The watcher at the gate of the mind
Something Nina Conti's mentor and lover, Ken Campbell, said really landed with me a lot and I wanted it to have it's own space as an idea here:
"Here's what schiller said. There is a watcher at the gate of the mind. and it's the watcher which stops you being creative. Because creation and insanity are almost the same thing."
I researched the origin of the quotation, here's its full version:
"It does not seem beneficial, and it is harmful for the creative work of the mind, if the intelligence inspects too closely the ideas already pouring in, as it were, at the gates. Regarded by itself, an idea may be very trifling and very adventurous, but it perhaps becomes important on account of one which follows it; perhaps in a certain connection with others, which may seem equally absurd, it is capable of forming a very useful construction. The intelligence cannot judge all these things if it does not hold them steadily long enough to see them in connection with the others. In the case of a creative mind, however, the intelligence has withdrawn its watchers from the gates, the ideas rush in pell-mell, and it is only then that the great heap is looked over and critically examined. Critics, or whatever else you may call yourselves, you are ashamed or afraid of the momentary and transitory madness which is found in all creators, and whose longer or shorter duration distinguishes the thinking artist from the dreamer. Hence your complaints about [your own] barrenness, for you reject too soon and discriminate too severely."

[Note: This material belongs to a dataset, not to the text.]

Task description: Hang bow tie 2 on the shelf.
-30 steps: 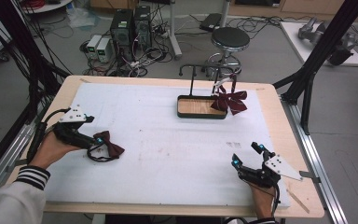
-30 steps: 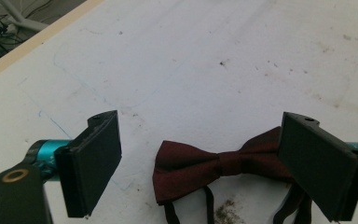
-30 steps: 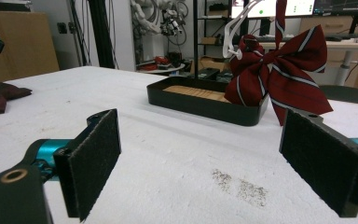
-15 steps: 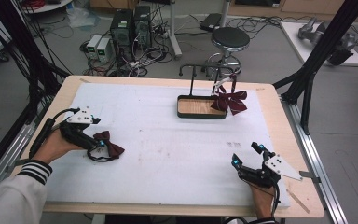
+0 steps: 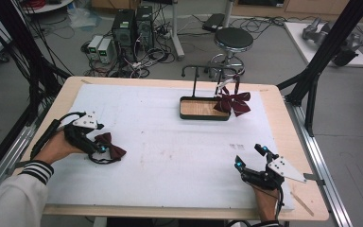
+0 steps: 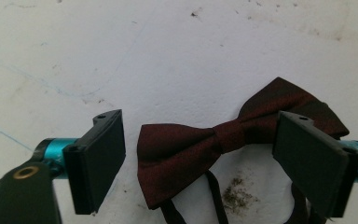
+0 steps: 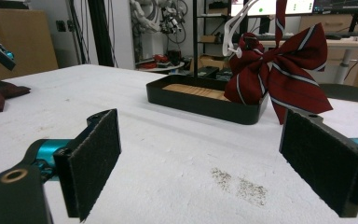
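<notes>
A dark red bow tie (image 5: 112,146) lies flat on the white mat at the left, its strap trailing toward me. My left gripper (image 5: 99,150) is lowered over it. In the left gripper view the bow tie (image 6: 191,144) sits between the two black pads of the left gripper (image 6: 200,126). The jaws have just been closing a little, but the pads stand apart from the cloth. My right gripper (image 5: 250,157) rests open near the front right edge with nothing between its pads (image 7: 93,158). A striped red bow tie (image 5: 232,101) (image 7: 277,70) hangs on a stand.
A black tray with a wooden floor (image 5: 203,115) (image 7: 200,107) sits at the back centre under a black rack (image 5: 196,71). The white mat (image 5: 170,142) covers most of the wooden table. A stool and computers stand on the floor beyond.
My left hand has shifted slightly right, bringing its gripper closer over the dark red bow tie. The right gripper has stayed where it was.
</notes>
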The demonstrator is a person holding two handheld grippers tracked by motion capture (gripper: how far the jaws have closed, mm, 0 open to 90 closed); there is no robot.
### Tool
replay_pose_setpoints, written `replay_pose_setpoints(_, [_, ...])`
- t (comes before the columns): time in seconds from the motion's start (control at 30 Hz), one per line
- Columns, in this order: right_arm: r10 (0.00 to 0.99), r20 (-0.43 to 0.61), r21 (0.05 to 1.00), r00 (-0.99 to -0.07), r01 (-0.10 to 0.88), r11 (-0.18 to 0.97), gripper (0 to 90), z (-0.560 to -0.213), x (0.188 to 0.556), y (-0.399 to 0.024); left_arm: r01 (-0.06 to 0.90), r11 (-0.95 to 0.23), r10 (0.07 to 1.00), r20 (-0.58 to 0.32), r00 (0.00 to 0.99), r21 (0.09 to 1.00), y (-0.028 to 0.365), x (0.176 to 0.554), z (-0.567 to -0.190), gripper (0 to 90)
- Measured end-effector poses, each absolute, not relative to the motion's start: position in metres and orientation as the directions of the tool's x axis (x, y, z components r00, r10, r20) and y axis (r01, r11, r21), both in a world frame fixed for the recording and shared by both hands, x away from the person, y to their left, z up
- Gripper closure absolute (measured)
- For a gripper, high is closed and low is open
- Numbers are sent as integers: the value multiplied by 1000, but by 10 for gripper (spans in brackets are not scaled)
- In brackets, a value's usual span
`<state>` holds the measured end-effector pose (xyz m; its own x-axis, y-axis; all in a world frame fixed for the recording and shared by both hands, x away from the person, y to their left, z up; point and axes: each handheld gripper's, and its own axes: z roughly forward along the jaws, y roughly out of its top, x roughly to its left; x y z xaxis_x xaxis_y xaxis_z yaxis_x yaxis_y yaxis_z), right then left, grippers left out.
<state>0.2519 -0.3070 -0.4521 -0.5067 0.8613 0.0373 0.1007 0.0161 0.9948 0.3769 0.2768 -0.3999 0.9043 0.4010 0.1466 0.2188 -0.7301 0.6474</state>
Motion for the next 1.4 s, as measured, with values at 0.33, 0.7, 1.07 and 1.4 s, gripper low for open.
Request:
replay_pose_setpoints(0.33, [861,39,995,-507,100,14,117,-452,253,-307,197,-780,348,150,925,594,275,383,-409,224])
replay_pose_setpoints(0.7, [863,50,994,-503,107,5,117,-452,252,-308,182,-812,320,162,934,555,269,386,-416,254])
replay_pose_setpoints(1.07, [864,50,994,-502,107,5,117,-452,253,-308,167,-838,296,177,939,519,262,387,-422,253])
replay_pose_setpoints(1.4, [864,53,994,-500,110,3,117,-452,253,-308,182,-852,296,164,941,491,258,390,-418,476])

—Friedrich Schiller, in a letter to Christian Gottfried Körner.
Schiller, who lived between 1755 and 1809, is considered one of Germany most important classical playwrights. He was also a poet, a philosopher, a historian and a collaborator of the polymath Johann Wolfgang von Goethe: most famous for his play Faust. Both were hugely influential and went on to co-found the Weimar theatre, Germanys most prestigious theatre.
They are a historical example of the richness that can happen at the intersection of disciplines as well as proof positive of the value of creative collaboration.